According to an industry insider, it appears that Microsoft’s next-generation touch-centric Windows 8 desktop operating system and the Intel hardware that will support the OS will debut in November. Windows 8 will also support ARM-based processor, a first for the OS, but according to CNET, “The first wave of Intel-based Windows 8 tablets are expected to land in retail stores in November.”
Windows 8 will be the first version of Microsoft’s OS that will be designed with touch in mind. The designs and devices running Microsoft’s system will have to compete against mobile-centric OSes, like Google’s Android and Apple’s iPad. As such, device manufacturers will be releasing a variety of form factors for Windows 8 devices:
“More than 50 percent” of the “more than a dozen” designs will be hybrids, aka convertibles, the source said. Those designs combine aspects of a traditional physical keyboard-based laptop and tablet.
Devices that will ship with Intel chipset will utilize Intel’s dual-core Atom-based CPU known as Clover Trail. Intel, like Microsoft, is attempting to make inroads in the mobile space. On the hardware side, Intel is competing against ARM-based chipset, which has a stronghold on mobile. Intel’s Clover Trail CPU is based on a similar design as the single-core Medfield CPU, which is found on newly announced Android devices like those from Lenovo and Orange. Clover Trail will be based on a 32 nm manufacturing process for power efficiency.

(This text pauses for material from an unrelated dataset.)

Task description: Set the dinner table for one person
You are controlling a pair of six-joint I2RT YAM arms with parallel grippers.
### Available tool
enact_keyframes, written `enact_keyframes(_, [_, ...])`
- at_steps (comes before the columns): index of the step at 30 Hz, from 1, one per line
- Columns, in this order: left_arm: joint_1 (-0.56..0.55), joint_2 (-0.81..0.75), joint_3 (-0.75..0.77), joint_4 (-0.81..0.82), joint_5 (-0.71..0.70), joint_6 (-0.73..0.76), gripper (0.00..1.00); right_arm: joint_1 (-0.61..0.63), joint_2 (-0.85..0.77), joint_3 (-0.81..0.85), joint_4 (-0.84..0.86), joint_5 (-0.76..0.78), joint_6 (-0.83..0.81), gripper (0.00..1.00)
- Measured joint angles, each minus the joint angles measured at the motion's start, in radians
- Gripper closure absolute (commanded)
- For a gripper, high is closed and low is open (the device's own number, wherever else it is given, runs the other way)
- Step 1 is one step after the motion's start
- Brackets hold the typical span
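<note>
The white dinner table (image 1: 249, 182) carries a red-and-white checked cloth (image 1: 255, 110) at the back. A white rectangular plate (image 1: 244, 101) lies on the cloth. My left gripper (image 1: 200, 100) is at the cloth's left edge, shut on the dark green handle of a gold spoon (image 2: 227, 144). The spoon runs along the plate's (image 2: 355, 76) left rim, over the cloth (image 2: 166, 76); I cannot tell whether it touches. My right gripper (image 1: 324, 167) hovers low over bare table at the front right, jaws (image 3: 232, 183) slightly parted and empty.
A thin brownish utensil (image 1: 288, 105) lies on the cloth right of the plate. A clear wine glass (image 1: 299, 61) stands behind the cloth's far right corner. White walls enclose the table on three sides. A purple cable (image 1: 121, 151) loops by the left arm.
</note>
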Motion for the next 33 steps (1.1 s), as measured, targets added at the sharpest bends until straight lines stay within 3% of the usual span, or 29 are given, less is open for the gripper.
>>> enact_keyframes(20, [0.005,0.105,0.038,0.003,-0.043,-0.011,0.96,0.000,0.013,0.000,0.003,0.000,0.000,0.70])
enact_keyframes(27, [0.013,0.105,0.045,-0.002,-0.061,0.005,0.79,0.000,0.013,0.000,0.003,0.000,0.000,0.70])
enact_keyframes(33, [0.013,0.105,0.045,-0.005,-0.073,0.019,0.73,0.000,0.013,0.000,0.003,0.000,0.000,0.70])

In addition to Clover Trail, CNET’s source also says that Intel will have a successor in the form of Bay Trail, which will move to a smaller 22 nm process. The biggest news is that Bay Trail will have cellular 3G/4G integration thanks to Intel’s acquisition of Infineon.
What will differentiate hardware running Intel and Windows 8 compared to ARM processor is that the Windows RT on ARM won’t be able to run legacy programs from earlier versions of Windows.